- Associated Press - Tuesday, December 23, 2014

HELENA, Mont. (AP) - The former chairman of the Montana Board of Pardons and Parole, who resigned last week, has acknowledged his earlier request to be reappointed faced opposition from board critics.

Mike McKee of Hamilton explained his Dec. 17 resignation in a letter to Lee Newspapers of Montana. He said he did not want to put Gov. Steve Bullock in the “uncomfortable position of having to make a controversial decision.”

McKee had asked Bullock in November to re-appoint him to the seven-member board that he has served on for 11 of the past 14 years.

He said much of the opposition to his reappointment came from supporters of Barry Beach, who is serving a life sentence for a murder he says he didn’t commit. The board has rejected several attempts by Beach to gain his release from prison.

The 2013 Legislature ordered an interim committee to study the parole board after receiving complaints from inmates and family members that its decisions seemed inconsistent or too strict.

Rep. Margie McDonald, D-Billings, who chaired the committee, said its support of reforms is not tied to the Beach case.

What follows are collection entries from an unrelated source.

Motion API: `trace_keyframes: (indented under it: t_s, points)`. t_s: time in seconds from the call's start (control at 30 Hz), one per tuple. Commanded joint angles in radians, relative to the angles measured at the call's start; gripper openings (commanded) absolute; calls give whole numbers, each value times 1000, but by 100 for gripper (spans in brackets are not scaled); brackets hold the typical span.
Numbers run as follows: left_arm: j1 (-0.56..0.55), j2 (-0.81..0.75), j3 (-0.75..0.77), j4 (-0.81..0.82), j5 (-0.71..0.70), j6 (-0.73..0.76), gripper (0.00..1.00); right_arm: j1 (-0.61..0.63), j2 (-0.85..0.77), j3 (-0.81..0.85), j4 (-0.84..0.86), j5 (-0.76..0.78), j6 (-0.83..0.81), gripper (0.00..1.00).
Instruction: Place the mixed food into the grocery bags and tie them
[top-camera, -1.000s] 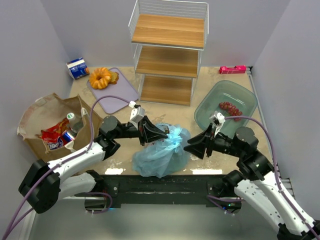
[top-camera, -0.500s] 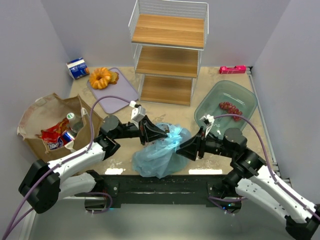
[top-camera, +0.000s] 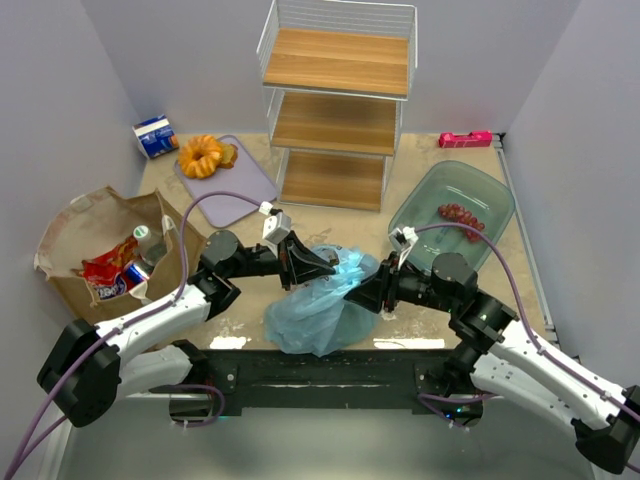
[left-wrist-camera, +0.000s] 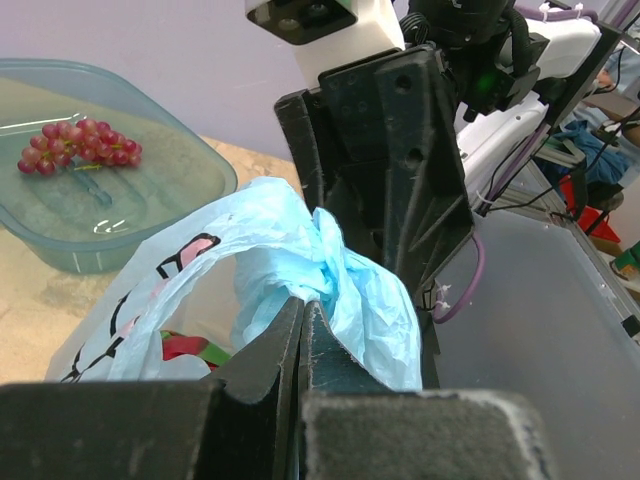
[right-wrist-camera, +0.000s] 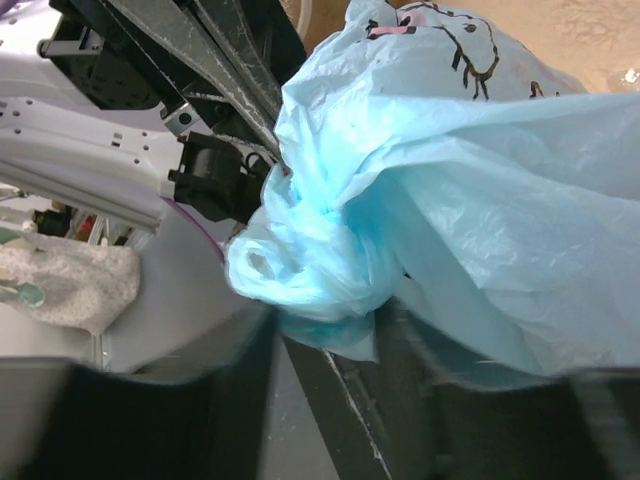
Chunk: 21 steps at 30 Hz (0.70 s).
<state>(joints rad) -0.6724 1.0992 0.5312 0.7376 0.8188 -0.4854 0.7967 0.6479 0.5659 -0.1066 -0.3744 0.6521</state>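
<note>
Two tools meet over the thin light-blue plastic bag (top-camera: 312, 318), likely soft and slippery, at the counter's (top-camera: 420, 152) middle: left tool (top-camera: 330, 268) pinches its bunched neck from 9 o'clock; right tool (top-camera: 362, 292) at 3 o'clock straddles it, grip unclear.

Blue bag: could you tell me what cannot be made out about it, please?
- Contents: left wrist view, film of the blue bag hides all but a red-green scrap.
- Right tool grip: right wrist view, bunched plastic and blur hide it.
- Neck: top view, too small.
</note>
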Motion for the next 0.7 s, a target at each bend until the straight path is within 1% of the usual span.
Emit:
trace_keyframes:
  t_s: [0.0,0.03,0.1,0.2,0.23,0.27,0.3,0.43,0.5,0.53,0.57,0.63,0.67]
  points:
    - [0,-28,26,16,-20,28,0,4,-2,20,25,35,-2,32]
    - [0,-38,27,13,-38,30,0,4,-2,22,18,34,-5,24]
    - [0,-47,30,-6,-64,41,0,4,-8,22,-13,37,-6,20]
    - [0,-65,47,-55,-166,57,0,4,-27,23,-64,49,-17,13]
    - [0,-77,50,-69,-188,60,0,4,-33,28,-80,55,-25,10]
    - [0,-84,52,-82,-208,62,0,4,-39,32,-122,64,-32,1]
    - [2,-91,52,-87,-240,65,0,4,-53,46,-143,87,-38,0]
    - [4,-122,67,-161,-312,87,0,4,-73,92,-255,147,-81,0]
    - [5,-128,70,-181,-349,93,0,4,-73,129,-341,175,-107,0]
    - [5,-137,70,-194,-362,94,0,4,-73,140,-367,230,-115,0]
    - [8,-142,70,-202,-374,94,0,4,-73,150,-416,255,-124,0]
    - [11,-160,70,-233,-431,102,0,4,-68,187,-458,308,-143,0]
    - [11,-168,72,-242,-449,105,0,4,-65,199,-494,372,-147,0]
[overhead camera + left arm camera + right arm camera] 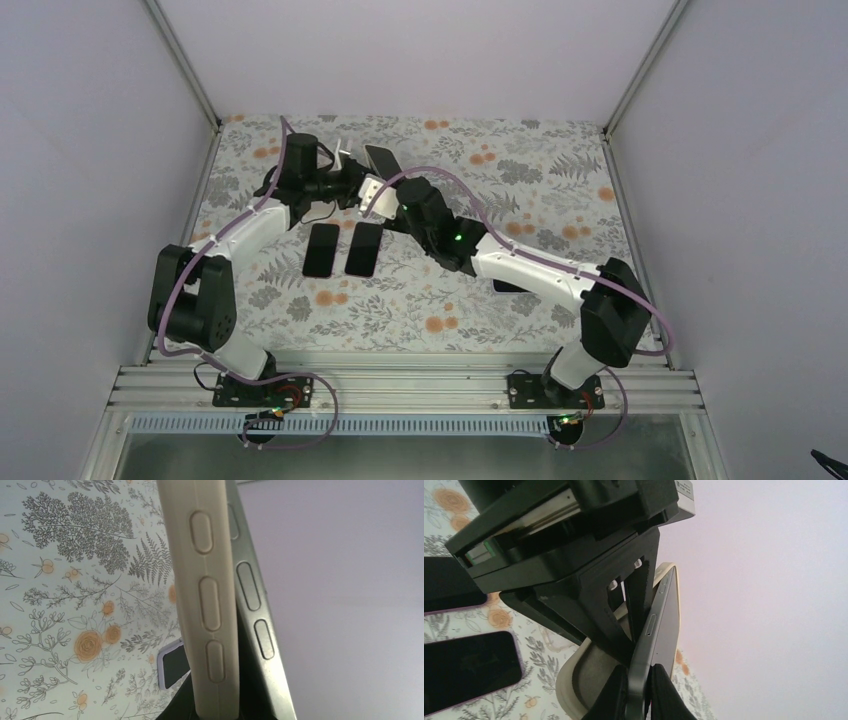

“The issues addressed in our study were founded on diverse testimony, multiple sources and extensive research by legislative staff, comparing how other states handle these issues,” she said.

The 2015 Legislature is expected to consider several bills, including one that would give the governor power to grant clemency even if the board recommends against it.

Bullock had supported commuting Beach’s sentence, but a three-member panel of the board, including McKee, declined to forward a clemency recommendation to the governor.

By stepping aside, McKee said he hoped the Legislature will be able to focus on supporting the parole board and the Department of Corrections.

“Any significant tinkering with the system to ‘punish’ the Parole Board for its actions in cases like Barry Beach will not be in the best public interest and may result in serious, unintended consequences,” McKee wrote.

Democratic Rep. Ellie Hill of Missoula, a member of the interim committee, said she had asked Bullock to appoint a new chair to replace McKee. She said she and others felt that in some cases before the board, McKee would chose three-person panels to decide cases in order to achieve a “predetermined outcome.”